As their protégée they wanted to make sure that I was going to carry on their art in the most professional manner. We were designing shoes at that time for dancers like Nureyev and Baryshnikov as well as most of the most famous Ballerinas of the age.
You have worked for some high profile dance companies, can you tell us about this?
I have worked with Gamba, Capezio and a number of other companies but it was getting hard to see financial results for my design ideas. They were being implemented but I was not happy. I was giving design ideas and not getting real remuneration. In fitting terms I have fitted the New York City Ballet, American Ballet Theatre, The Bolshoi in Moscow, The Paris Opera Ballet, Scottish Ballet, Danish Royal Ballet, Covent Garden Ballet, Toronto Ballet, Swedish Royal Ballet in Stockholm, Malmo, Gothenburg, Atlanta, Ohio, Pacific North West in Seattle, Dallas, Houston ballet and pretty much most of the most famous ballet companies all over the globe. Many Ballet Companies like Houston Ballet also paid for me to come and fit their dancers.
When did you start designing dance shoes for the Irish dancer?
I started designing shoes for Highland (Scottish) Dance in the mid 60’s and sold these through our family dance wear stores and while at the Musselburgh Dance Festival which included Ballet, Tap ,Irish and Highland Dance many Irish Dancers liked my innovative designs for the new Hullachan Highland shoe. This was in 1995.
At that time no one had ever seen a half sole/split sole shoe. Shortly after this I met an Irish dance teacher Caroline Green who had recently returned from dancing with Michael Flatley. Caroline had recently opened a dance school in Glasgow and came over to my little workshop in the East End of Glasgow in 1995 and suggested ways that I could improve my already quite different design. My designs were based on my half sole architecture that I had introduced in my Split sole Jazz Shoe in 1987.
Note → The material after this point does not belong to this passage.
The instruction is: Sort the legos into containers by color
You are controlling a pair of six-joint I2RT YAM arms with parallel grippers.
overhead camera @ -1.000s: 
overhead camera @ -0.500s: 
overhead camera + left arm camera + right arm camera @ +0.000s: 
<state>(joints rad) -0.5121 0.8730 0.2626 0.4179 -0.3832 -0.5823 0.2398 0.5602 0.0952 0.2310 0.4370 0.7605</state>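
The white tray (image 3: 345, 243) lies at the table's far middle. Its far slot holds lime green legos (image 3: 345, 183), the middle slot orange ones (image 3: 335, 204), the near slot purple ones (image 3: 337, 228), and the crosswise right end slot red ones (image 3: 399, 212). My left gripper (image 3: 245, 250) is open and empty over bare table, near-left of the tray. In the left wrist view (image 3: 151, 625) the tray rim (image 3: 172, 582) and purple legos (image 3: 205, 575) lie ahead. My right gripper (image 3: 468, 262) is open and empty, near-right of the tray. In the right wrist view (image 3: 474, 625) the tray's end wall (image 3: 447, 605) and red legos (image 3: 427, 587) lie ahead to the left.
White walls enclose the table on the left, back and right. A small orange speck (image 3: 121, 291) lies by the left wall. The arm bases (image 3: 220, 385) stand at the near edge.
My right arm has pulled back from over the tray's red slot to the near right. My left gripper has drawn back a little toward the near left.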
The Hullachan brand is synonymous with high quality and a focus on foot health, when did the health of dancer’s feet become such a passion?
I have had this interest in the structure of the foot and lower leg in dance since I started fitting back in 1955.
I realised that the dancer had three shapes of toes, We call these the Grecian, (longer second toe) Egyptian (tapered toes from great or big toe to the smallest toe-pinkie toe) and the Peasant foot (Strong foot where the great and second and sometimes third toe are of more or less equal length) . Then I discovered the three types of arch, low, medium and high. That meant I had to apply physics to fitting.
It was always a problem to get the right fit when we had so few options in the shoes at the time. I decided there and then that if no one else was going to find the answers to problems dancers did not know how to ask then I needed to be that conduit. So I started to learn from every possible source and anatomy and physiology of the dancers became my preferred reading list. In fact I only read factual books these days.
What other interests do you have outside dance?
My hobbies are Asian Art, Landscape Photography, and Bonsai. My sports are, , rock climbing, going to the gym and keeping my wife happy. I also have four grandchildren and hope to have more involvement with them as they and I get older.
You have recently decided to refocus on shoe design and pass on the distribution and order management to Antonio Pacelli, an Irish dance company, what was the thinking behind this?
I am now 65 and at my age I have reached the last path on my search for answers. In passing over the distribution and organisation for Hullachan to Antonio Pacelli, the premier distribution for Irish and now Scottish Dance. Hullachan are in very safe hands! This frees me up to focus on developing new shoe styles for the future.